Hover cursor over line to see top product category per day.

line_chart_top_products <- ggplot(top_products_daily, aes(x = day, y = total_purchases, group = 1, text = paste("Product:", product_category))) +
  geom_line(linewidth = 1, color = "blue") +
  labs(
    title = "Top Purchased Product Category Per Day",
    x = "Date",
    y = "Total Purchases"
  ) +
  scale_x_date(date_breaks = "1 month", date_labels = "%b %Y") +
  theme_minimal() +
  theme(axis.text.x = element_text(angle = 45, hjust = 1))

ggplotly(line_chart_top_products, tooltip = "text")

This chart provides a better description on when the best time to put out promotions for certain products would be, based on the purchasing trends of the low income demographic. To circle back to chart 2, fluid milk products, frozen meat/meat dinners, and frozen pizzas have the most potential to boost profit due to their high sales value among popular products for the low income demographic. Based on the chart, the ideal time to discount these products would be in August for frozen pizzas, October for frozen meat, and mid-June for fluid milk products.

Summary

This analysis came about in order to address how to increase sales among the low income demographic, and whether discounts offered in the form of coupons could result in higher spending.

I analyzed the problem statement and possible solutions by first dividing the income ranges into four distinct levels, thereby defining the low income level as a certain range. I analyzed the most purchased products for each income range to distinguish what products are most popular among the low income range, as well as products that could appeal to other income groups if discounted (therefore provoking an increase in sales for other groups as well). Analyzing the coupon usage for all four income groups also provided meaningful data on how often each group uses coupons in their purchases, and whether a coupon discount would be enticing to multiple ranges. Although this report focuses on how to increase purchases within the low income range, the data on coupon usage suggests that the other three ranges are often more likely to use coupon discounts, meaning that discounting products at strategic times throughout the year could increase spending overall, not just for specific income ranges. Comparing the prices of the most purchased products for the low income range also provided insight on what products would generate the most revenue with an increase in purchases, which I then focused on in further analysis. Furthermore, comparing coupon usage to how often coupons are available for certain products helped to reveal products where sales could potentially increase if coupons were made available more often. My analysis concluded by analyzing the daily purchases during the course of 2017, with the periods of active marketing campaigns highlighted to show when spikes in sales occurred during these times. I also provided a chart showing what the most purchased product was each day over the course of the year, which revealed the times that a product was most likely to be purchased, which could be further increased if a discount was offered.

Implications

Focusing in on the three most purchased products with the highest price among the low income demographic (frozen pizzas, frozen meat dinners, and fluid milk products), my analysis showed that the top purchasing times for these products would be August, October, and mid-June, respectively.

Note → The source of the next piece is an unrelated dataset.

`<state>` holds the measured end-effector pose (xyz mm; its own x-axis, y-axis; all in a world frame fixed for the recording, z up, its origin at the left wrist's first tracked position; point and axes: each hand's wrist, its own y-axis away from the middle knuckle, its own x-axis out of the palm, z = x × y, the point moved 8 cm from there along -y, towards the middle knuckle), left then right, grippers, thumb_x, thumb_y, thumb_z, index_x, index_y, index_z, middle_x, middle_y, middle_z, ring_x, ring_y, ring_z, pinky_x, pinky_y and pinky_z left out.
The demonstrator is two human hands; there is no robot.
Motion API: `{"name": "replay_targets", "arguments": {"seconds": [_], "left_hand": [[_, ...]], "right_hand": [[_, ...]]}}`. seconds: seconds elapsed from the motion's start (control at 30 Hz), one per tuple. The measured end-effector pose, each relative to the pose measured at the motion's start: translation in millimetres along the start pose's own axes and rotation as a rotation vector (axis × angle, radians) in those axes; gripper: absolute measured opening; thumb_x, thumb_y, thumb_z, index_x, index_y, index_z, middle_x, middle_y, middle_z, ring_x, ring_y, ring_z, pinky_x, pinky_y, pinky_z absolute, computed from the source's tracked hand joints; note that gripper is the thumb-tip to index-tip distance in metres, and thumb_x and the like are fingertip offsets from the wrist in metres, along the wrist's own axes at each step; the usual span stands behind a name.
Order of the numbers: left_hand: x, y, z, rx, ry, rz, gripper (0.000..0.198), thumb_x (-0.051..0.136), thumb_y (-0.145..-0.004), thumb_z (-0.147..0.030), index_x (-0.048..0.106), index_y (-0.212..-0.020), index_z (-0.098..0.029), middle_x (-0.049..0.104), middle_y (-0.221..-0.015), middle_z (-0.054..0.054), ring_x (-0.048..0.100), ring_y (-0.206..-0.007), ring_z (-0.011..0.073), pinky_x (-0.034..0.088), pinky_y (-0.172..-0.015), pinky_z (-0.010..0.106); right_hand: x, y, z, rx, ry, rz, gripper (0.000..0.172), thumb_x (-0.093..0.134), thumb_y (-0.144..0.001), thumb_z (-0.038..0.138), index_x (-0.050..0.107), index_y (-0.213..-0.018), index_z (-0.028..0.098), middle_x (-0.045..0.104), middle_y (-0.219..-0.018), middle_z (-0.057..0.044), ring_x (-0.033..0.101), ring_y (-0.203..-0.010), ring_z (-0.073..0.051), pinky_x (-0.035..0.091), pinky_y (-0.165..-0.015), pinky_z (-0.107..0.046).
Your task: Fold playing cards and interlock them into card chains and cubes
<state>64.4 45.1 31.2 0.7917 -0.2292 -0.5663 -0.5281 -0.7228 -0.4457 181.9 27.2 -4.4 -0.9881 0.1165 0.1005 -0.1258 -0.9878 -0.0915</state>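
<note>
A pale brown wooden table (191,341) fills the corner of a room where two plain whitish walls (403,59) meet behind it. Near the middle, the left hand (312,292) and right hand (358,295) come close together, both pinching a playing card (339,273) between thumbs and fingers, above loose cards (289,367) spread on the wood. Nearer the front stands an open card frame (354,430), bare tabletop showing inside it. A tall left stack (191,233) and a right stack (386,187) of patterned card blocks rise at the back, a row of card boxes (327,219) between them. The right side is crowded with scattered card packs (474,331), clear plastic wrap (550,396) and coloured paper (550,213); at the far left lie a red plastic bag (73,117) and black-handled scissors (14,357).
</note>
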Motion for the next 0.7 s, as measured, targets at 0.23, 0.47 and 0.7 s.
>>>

By discounting these products at these times, Regork could see an increase in sales by the low income demographic. My analysis also shows that the other three income levels (middle, upper-middle, and high) favor similar products and have higher coupon usage, suggesting that discounting these products at peak purchase times would increase spending among these other three income ranges as well, overall increasing profit for the company.

Limitations

This analysis is subject to several limitations. First of all, I was only provided data for the year of 2017. This analysis could be improved with access to longer-term trends, which would show how often consumer tastes change and whether peak purchasing times for the low income demographic vary significantly per year. This analysis only looks at the demographic of income level, and doesn’t take into account age, household size, number of kids, and other factors which may also play a part in top products or purchase times.